= Your assignment =
Using the records below, locate all lines containing "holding" and return them.

Given data below:

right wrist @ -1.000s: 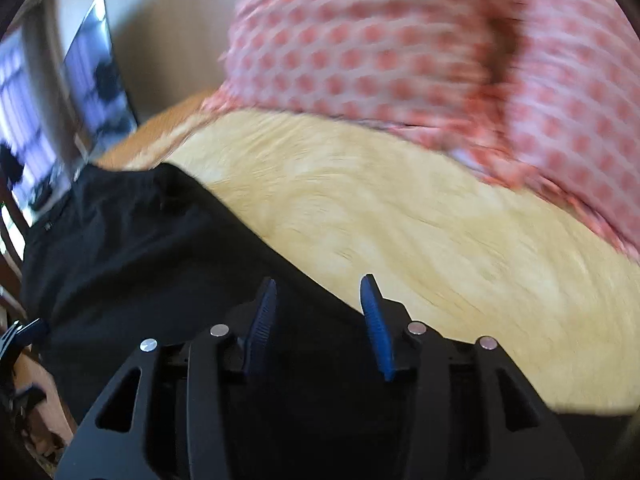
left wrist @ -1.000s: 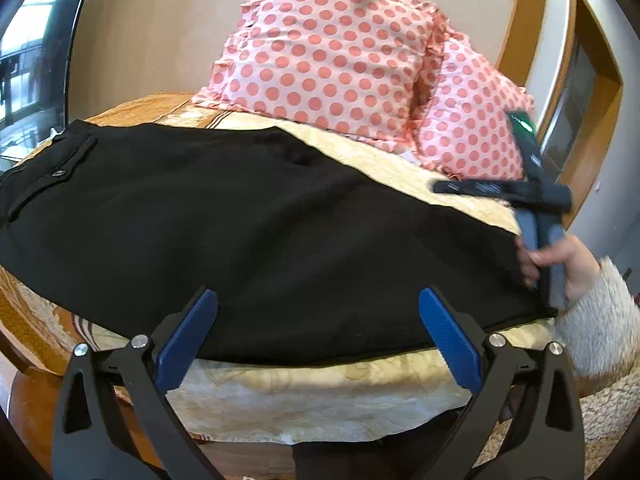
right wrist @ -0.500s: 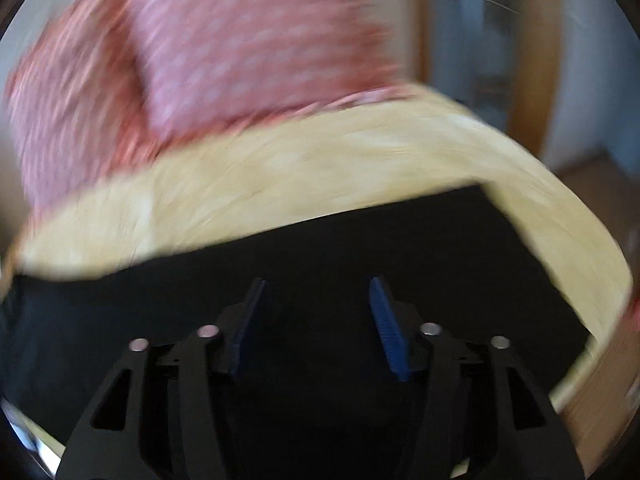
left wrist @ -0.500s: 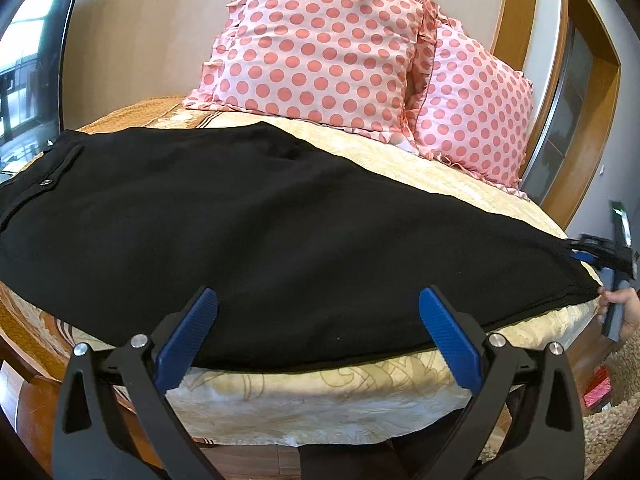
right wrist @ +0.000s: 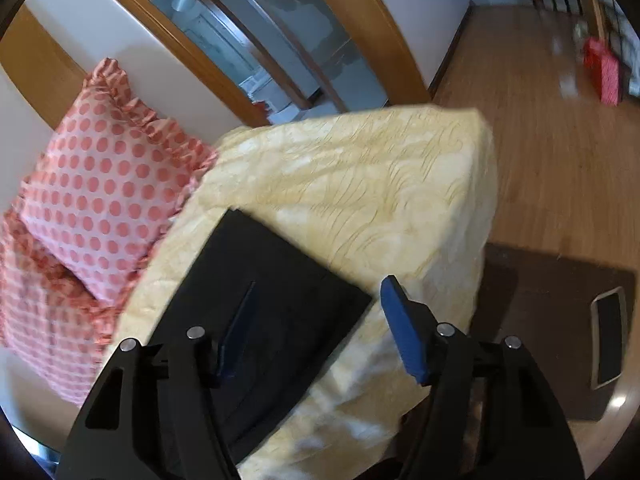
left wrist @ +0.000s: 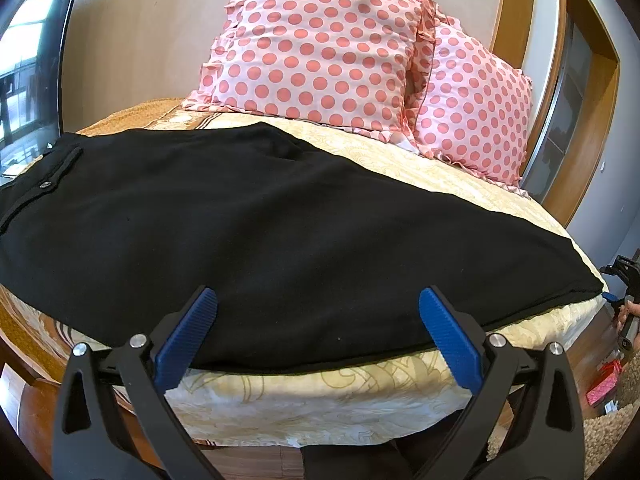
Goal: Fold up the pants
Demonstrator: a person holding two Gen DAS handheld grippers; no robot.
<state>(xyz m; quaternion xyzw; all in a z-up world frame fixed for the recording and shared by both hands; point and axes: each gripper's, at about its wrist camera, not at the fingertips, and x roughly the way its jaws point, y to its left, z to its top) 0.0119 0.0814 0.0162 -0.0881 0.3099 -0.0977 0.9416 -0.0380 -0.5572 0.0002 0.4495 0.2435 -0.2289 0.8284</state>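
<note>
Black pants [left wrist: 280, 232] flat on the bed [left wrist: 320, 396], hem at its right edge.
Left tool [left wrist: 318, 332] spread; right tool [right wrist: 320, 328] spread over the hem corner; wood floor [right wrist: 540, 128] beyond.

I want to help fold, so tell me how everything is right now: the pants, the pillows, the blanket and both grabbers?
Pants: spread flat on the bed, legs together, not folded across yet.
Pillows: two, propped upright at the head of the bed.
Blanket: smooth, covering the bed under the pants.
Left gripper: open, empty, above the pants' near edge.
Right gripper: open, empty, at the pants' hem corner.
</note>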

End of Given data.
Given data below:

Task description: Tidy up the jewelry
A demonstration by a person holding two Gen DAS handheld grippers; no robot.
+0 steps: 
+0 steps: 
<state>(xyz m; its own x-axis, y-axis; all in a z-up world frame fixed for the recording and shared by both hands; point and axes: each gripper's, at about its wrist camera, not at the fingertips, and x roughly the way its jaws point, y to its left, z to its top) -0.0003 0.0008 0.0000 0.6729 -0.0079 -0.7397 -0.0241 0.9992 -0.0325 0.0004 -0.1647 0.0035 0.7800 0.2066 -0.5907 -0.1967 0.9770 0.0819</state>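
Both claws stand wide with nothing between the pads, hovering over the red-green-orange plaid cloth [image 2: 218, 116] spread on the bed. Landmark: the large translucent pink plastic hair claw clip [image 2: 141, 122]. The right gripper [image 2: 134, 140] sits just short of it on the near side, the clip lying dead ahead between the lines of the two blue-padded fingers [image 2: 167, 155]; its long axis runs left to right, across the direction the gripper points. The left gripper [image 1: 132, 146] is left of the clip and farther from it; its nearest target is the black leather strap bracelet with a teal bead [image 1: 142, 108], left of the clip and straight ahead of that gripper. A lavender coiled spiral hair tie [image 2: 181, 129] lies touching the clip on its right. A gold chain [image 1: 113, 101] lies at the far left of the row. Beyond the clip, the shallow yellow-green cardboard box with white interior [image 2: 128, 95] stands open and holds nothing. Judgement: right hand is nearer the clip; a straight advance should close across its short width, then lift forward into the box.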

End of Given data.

= Answer area =
Demonstrator: a person holding two Gen DAS handheld grippers; no robot.
A demonstration by a person holding two Gen DAS handheld grippers; no robot.

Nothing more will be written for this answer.